Светлый фон

– Даю вам честное слово, полковник, – сказал Штирлиц, – что я узнал об этой истории в полночь. Чтобы нам можно было продолжать разговор, ответьте: вы мне верите?

– Конечно нет.

– Садитесь в машину, – предложил Штирлиц, – поедем куда-нибудь; мы помолчим и дадим хорошую скорость, а вы остынете и станете мыслить более конструктивно.

Он пронесся по широкой Максимировой дороге, засаженной громадными платанами и липами («Летом, наверное, едешь как в тоннеле»), и возле Кватерникова трга свернул к Нижнему городу, миновал центральную Илицу, поднялся в Верхний город, поплутал по узеньким улочкам, наблюдая, нет ли за ним хвоста, и остановился около огромного кафедрального собора. Открыв дверцу, Штирлиц вышел на темную гулкую площадь.

– В машине может быть аппаратура, – пояснил он Везичу, когда тот вышел следом. – Или ваши всадили, или наши. Скорее всего, конечно, наши. По-моему, ваши не хотят знать правды. «Торговая миссия» Веезенмайера их больше устраивает, нет?

– Вы хотите сказать, что мы полное дерьмо? Амебы? Планктон?

– Смотря как понимать местоимение «мы»…

– «Мы» – это толпа безликих, из которых случай выбирает кого-то, играет им, а потом, наигравшись вдосталь, бросает на свалку.

– Это одна точка зрения. Я считаю, что «мы» состоит из множественных «я», и чем точнее каждое «я» чувствует свою значимость, чем точнее каждое «я» понимает свою персональную ответственность, тем нужнее это «я» – и самому себе, и тем, кого определяют как «мы». Я народ имею в виду, простите за патетику, народ…

– Я предполагал, что у гестапо есть талантливые агенты, но не думал, что кадровые офицеры могут быть так умны. Браво, гестапо!

– Ну и слава богу, – сказал Штирлиц. – Я рад, что вы наконец прозрели.

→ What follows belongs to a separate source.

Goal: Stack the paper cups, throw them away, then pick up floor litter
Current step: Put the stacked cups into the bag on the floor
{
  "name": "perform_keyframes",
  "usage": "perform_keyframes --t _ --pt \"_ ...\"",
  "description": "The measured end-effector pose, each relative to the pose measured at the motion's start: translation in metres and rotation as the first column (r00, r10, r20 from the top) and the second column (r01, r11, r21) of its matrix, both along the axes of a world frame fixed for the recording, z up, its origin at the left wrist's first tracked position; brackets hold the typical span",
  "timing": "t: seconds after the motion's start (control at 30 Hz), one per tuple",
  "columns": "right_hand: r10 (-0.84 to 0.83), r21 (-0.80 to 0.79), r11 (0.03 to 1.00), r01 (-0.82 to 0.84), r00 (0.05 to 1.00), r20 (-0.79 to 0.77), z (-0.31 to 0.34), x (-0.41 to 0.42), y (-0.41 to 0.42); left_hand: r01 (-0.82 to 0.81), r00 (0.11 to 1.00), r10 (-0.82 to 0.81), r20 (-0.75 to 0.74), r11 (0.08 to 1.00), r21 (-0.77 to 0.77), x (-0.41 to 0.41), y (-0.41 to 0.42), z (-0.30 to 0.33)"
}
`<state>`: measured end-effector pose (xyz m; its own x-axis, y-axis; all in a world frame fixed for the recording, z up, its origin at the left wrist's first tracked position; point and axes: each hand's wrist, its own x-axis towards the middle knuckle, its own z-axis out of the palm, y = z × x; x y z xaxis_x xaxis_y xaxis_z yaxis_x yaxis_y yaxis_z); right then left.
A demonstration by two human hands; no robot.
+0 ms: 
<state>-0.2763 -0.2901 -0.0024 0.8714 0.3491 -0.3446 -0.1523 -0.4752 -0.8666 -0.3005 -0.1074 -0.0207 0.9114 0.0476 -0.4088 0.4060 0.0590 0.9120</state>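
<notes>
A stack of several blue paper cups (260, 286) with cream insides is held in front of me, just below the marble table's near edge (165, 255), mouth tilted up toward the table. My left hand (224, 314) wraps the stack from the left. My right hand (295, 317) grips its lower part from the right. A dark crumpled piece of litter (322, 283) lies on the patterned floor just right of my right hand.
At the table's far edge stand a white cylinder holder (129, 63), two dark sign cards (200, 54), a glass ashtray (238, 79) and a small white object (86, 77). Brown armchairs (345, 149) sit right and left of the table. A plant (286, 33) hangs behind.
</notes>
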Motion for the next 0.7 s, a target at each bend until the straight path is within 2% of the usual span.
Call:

– Прозреть-то я прозрел, но я не стану служить вам. Если бы я прозрел чуть раньше, я бы знал, что мне делать. Сейчас поздно. Понимаете? Я опоздал на поезд…

– Машина-то у вас есть? – усмехнулся Штирлиц. – Поезжайте в Белград не на пропущенном поезде, а на машине. Скажите, что война на носу, скажите, что Белград, начнись война, сотрут с лица земли бомбовым ударом, скажите, что Веезенмайер работает в Загребе с сепаратистами. Пусть протрут глаза и примут меры, а потом – желательно завтра, хотя нет, не завтра, а сегодня, ведь уже два часа – возвращайтесь в Загреб, найдите меня и скажите, что вы согласны на мои предложения. Думаю, центральное начальство санкционирует вашу игру с человеком из группы Веезенмайера – лучше поздно, чем никогда. Соглашаясь на мои предложения – а они просты, эти предложения: дружить со мной, вот и все, – вы должны знать, – Штирлиц впервые за весь разговор посмотрел прямо в глаза Везичу, – что в ближайшее время Германия будет заинтересована в друзьях, которые смогут информировать ее об истинных намерениях итальянского союзника. Судя по всему, наш союзник возьмет верх в Хорватии: не Мачек, говоря иначе, а Павелич. Мачек аморфен, до сих пор он не принял решения. А Павелич будет служить Муссолини. Играть же на противоречии двух сил – Италии и Германии – выгодно вашей родине. В Белграде вы должны для себя выяснить: ждут они войны, готовятся к ней или надеются договориться с Берлином? Согласны ли они пойти на серьезные переговоры с Москвой? Думают ли они защищать свою страну? Вы должны выяснить это со всей определенностью, потому что сие касается не вас лично – от этого будут зависеть все ваши дальнейшие поступки, а ваши поступки должны помочь вашей родине. Нет? А для того, чтобы вы смогли оказать ей реальную помощь, надо решить, какую линию поведения вам следует занять по отношению к нам. Вы ведь не знаете сейчас, как вам поступать со мной и с моими друзьями. Нет? А вам нужно понять, и тогда вы примете решение, Везич, главноерешение. Тогда, и никак не раньше.